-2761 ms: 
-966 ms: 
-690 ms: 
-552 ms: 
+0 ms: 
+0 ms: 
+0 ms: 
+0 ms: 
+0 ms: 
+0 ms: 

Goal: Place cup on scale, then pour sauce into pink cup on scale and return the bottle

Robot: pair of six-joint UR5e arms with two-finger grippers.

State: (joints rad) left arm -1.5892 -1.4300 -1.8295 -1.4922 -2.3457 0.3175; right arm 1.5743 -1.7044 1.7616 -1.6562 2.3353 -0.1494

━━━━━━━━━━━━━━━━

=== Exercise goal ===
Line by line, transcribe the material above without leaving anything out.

=== Solved problem ===
-2761 ms: 
-966 ms: 
-690 ms: 
-552 ms: 
+0 ms: 
+0 ms: 
+0 ms: 
+0 ms: 
+0 ms: 
+0 ms: 

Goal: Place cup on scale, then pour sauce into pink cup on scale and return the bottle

Robot: pair of six-joint UR5e arms with two-finger grippers.

State: (joints rad) left arm -1.5892 -1.4300 -1.8295 -1.4922 -2.3457 0.3175; right arm 1.5743 -1.7044 1.7616 -1.6562 2.3353 -0.1494

This completes the output.